父が起きてきたのは、私が朝食を作り終えてすぐだった。


テーブルに並ぶのは、トーストにスクランブルエッグ、しかしそれだけではあんまりだと思って作ったサラダ。


「なんだ、またパンに卵か」


父は、それを見るなり「おはよう」も言わずに不満をもらした。


惰性に打ち勝ってサラダを作った、その労力に感謝のひとつもできないのか。


嫌なら食べなければいいんだ。


私はふて腐れ、何も言わずにコーンスープの素が入ったマグカップにお湯を注ぐ。


「父さんは、朝は味噌汁がいいんだよなあ」


よれよれのスウェットをだぶつかせて脇腹をかきながら、父が勢いよくテーブルにつく。


その拍子に生まれた空気の流れに乗り、中年男性特有の体臭が迫ってきそうで私は息を止めた。


あれは我慢ならない。


思い出すだけで吐き気がしてきて、ただでさえない食欲がいっそう萎える。




いつからだろう、父が、なぜだかわずらわしい。


父がそこにいるだけで気分が悪いし、ただの何気ない言葉にすらいちいち腹が立つ。


私は今、『反抗期』というやつなのだろう。


大人になりつつあるのだ。


そういう『成長』というものが、非常に恥ずかしい。


そうやって恥ずかしがるのも『思春期』というものに足を踏み入れだしたせいだと思うと、もっと恥ずかしい。
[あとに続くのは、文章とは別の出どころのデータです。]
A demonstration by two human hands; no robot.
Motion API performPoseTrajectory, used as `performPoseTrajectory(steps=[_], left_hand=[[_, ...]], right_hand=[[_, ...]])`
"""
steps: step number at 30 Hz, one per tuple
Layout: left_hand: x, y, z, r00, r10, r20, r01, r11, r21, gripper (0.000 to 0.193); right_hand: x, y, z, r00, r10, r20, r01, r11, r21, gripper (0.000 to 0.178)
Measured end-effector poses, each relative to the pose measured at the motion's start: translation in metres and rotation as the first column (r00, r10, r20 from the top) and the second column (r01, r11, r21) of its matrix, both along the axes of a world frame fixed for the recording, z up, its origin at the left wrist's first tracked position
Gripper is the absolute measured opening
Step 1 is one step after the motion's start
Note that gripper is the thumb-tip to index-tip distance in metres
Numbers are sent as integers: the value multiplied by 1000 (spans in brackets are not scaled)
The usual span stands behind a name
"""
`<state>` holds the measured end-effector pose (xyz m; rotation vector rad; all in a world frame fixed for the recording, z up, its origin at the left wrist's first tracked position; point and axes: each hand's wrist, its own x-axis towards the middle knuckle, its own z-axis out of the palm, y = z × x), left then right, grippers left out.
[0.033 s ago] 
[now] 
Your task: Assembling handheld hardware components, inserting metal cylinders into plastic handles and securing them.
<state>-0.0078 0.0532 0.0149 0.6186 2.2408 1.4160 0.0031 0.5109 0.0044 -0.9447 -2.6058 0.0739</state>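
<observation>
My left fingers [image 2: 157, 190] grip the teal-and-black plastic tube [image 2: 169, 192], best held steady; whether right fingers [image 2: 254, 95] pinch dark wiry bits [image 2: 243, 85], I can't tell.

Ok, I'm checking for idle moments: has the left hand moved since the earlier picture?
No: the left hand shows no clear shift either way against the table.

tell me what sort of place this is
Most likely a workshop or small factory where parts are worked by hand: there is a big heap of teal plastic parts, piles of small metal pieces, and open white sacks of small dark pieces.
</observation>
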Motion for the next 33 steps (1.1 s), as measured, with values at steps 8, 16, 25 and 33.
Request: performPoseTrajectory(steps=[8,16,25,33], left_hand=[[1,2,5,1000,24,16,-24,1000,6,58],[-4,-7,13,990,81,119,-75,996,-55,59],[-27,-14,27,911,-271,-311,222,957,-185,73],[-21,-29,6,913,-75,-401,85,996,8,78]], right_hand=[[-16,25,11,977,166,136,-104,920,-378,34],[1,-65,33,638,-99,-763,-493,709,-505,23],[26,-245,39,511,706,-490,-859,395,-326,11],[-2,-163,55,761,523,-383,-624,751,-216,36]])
そして、なんとか恥ずかしさを隠そうとすると、無意味にとがってしまって引くに引けなくなり、またどんどんとがっていく。


二人きりの家族だし、養ってもらっている感謝もある。


本当はうまくやりたいのだけれど、できない。


原因は分かっていても、相手が生理現象では勝ち目がない。